Interactive k-means¶
Educational widgets that shows working of a k-means clustering.
Signals¶
Description¶
The aim of this widget is to show the working of a k-means clustering algorithm on two attributes from data set. Widget applies k-means clustering to the selected two attributes step by step. User can step through the algorithm and see how the algorithm works.
- Select attribute for x axis and attribute for y axis.
- Select number of centroids in the spinner. If you want new random positions of the centroids or restart the algorithm in any point, you can click on Randomize button. If you want to add centroid on particular position in the graph just click on this position. If you want to move centroid, grab it and drop it on the desired position.
- Step through the algorithm with Recompute centroids and Reassign membership. If you want to make step back use Step back button. You can also step automatically with pressing on Run button. Speed spinner can be used to set the speed of automatic stepping.
Example¶
Here are two possible schemas that shows how the Interactive k-Menas widget can be used. You can load data form File or use any other data source, such as Paint Data. Interactive k-Menas widget also produce the data table with results of clustering and table with centroids positions. That can be inspected with Data Table widget or andy other widgets (e.g. Scatter Plot).
Let us demonstrate the working of the widget on Iris Dataset.

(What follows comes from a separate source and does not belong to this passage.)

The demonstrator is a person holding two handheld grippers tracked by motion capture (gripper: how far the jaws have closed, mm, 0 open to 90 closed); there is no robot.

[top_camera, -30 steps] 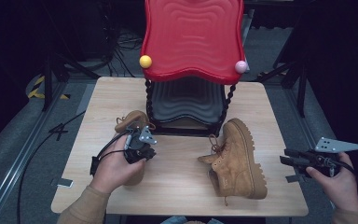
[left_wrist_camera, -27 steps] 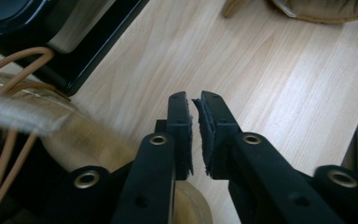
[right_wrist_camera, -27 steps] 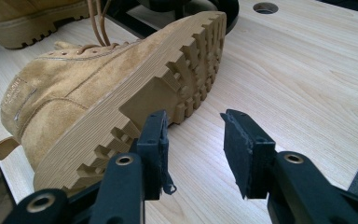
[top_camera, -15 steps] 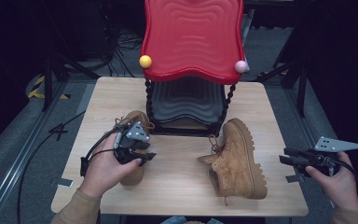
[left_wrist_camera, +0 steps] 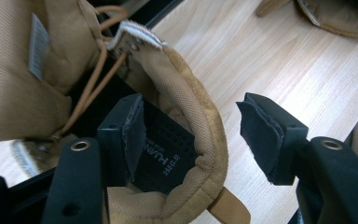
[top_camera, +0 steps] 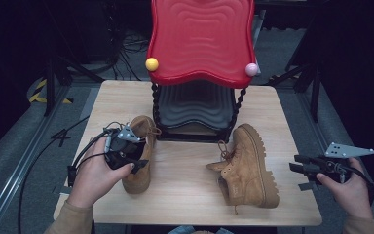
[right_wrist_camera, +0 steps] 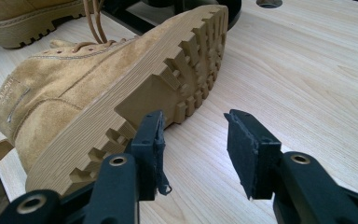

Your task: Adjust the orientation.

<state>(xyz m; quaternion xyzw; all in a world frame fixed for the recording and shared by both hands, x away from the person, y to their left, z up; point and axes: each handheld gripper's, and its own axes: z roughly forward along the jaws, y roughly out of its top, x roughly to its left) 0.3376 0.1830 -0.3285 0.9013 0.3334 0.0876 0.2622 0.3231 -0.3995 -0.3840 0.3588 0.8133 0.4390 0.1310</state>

We provide data from data set using File widget. Then we open Interactive k-Means widget. We decided that we will demonstrate k-Menas on petal length and petal width attributes, so we set them as X and Y parameters. We also decided to perform a clustering in 3 clusters. This is set as Number of centroids. After that we get this figure.
If we are not satisfied with positions of centroids we can change it with click on Randomize button. Then we perform first recomputing of centroids with click on Recompute centroids button. We get following image.

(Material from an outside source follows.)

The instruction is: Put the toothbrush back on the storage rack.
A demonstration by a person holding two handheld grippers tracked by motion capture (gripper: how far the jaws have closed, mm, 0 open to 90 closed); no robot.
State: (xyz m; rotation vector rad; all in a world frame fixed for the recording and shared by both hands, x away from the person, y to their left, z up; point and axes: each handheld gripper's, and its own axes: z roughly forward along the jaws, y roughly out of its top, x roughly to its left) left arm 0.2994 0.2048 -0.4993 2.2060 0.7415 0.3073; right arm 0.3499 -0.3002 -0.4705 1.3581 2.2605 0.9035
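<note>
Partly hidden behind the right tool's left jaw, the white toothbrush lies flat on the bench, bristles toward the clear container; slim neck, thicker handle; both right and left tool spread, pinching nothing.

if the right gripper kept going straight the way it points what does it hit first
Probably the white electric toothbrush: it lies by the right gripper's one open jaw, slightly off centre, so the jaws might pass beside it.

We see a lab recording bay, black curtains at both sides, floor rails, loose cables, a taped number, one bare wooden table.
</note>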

The next step is to reassign membership of point to the closest centroid. It is performed with click on Reasign membership button.

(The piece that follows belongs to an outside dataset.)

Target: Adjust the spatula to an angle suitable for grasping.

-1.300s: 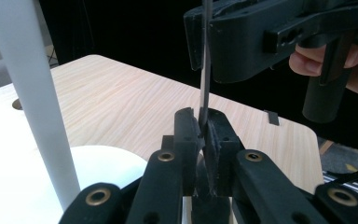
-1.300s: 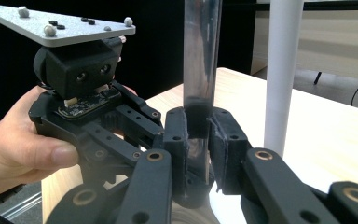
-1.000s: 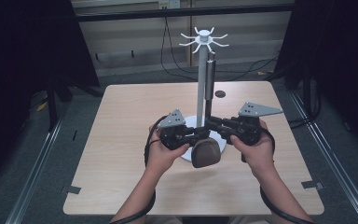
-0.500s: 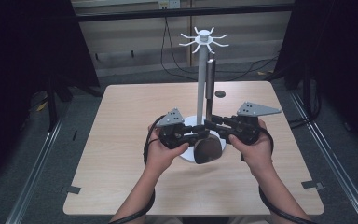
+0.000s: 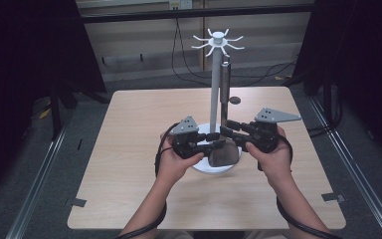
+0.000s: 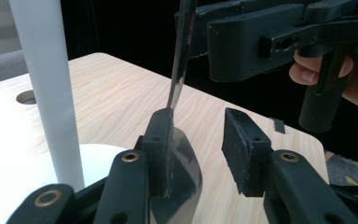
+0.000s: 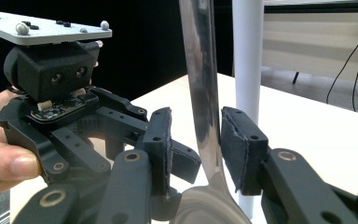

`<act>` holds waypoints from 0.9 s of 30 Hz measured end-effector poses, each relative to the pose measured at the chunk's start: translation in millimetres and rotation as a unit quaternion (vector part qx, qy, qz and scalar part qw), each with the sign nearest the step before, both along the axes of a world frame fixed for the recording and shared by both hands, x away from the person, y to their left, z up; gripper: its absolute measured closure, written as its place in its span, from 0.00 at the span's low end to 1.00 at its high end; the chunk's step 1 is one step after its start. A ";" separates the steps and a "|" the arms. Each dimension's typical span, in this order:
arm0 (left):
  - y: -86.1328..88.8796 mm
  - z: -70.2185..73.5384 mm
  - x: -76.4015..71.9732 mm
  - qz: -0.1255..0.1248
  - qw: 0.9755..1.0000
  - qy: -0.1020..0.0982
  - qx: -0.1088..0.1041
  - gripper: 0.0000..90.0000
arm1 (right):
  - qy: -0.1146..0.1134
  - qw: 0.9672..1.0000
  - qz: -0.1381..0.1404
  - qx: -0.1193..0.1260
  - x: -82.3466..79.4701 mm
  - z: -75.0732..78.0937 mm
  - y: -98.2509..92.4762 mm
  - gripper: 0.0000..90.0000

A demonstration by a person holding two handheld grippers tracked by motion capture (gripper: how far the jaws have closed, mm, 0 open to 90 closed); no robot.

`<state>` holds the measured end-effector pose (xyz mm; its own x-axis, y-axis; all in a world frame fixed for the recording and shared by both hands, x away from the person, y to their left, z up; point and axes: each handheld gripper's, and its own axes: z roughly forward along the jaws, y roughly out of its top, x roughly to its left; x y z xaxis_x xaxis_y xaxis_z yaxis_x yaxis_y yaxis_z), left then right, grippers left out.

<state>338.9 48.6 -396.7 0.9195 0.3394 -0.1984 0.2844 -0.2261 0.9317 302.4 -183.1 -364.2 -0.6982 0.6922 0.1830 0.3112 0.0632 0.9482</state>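
A shiny metal serving utensil (image 5: 224, 99) stands upright beside the white pole (image 5: 214, 84) of a hook stand, handle up and blade (image 5: 224, 155) low over the round base (image 5: 204, 169). I cannot tell whether its top hangs from a hook. My left gripper (image 5: 219, 145) is open at the blade. In the left gripper view (image 6: 198, 140) one pad (image 6: 161, 140) touches the blade and the other stands apart. My right gripper (image 5: 228, 127) is open around the handle. In the right gripper view (image 7: 196, 144) the handle (image 7: 203, 70) runs between the pads, close to the right one.
A small dark round object (image 5: 235, 100) lies on the wooden table (image 5: 129, 149) behind the stand. Tape marks (image 5: 78, 202) sit near the front corners. Cables hang along the wall behind. Dark frames flank the table on both sides.
The blade has moved away from the person, closer to the pole. Both grippers followed it slightly forward and stay on either side of the utensil.
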 end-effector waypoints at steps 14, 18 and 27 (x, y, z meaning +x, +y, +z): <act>2.7 0.9 1.0 0.007 1.000 -0.003 -0.008 0.60 | 0.003 1.000 -0.002 -0.001 1.8 -2.7 -1.9 0.67; 2.1 2.8 -0.1 0.009 1.000 -0.004 -0.010 0.58 | 0.003 1.000 -0.004 -0.005 1.9 -1.2 -3.4 0.66; 2.1 2.6 -2.4 0.005 1.000 -0.005 -0.010 0.56 | 0.001 1.000 -0.004 -0.004 -1.1 -1.2 -5.1 0.63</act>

Then we repeat that two steps until algorithm converges. It is final result.
But we are not satisfied with result because we noticed that maybe classification in 4 clusters would be better. So we decided to add a new centroid. We can make it with increasing number of centroids in left menu or with click on position in graph where we want to place the centroid. We decided to add it with click. New centroid is red one.
Now we can repeat some steps that algorithm converges again, but before we will move green centroid to change the behavior of the algorithm. We grab green centroid and moved it to desired position.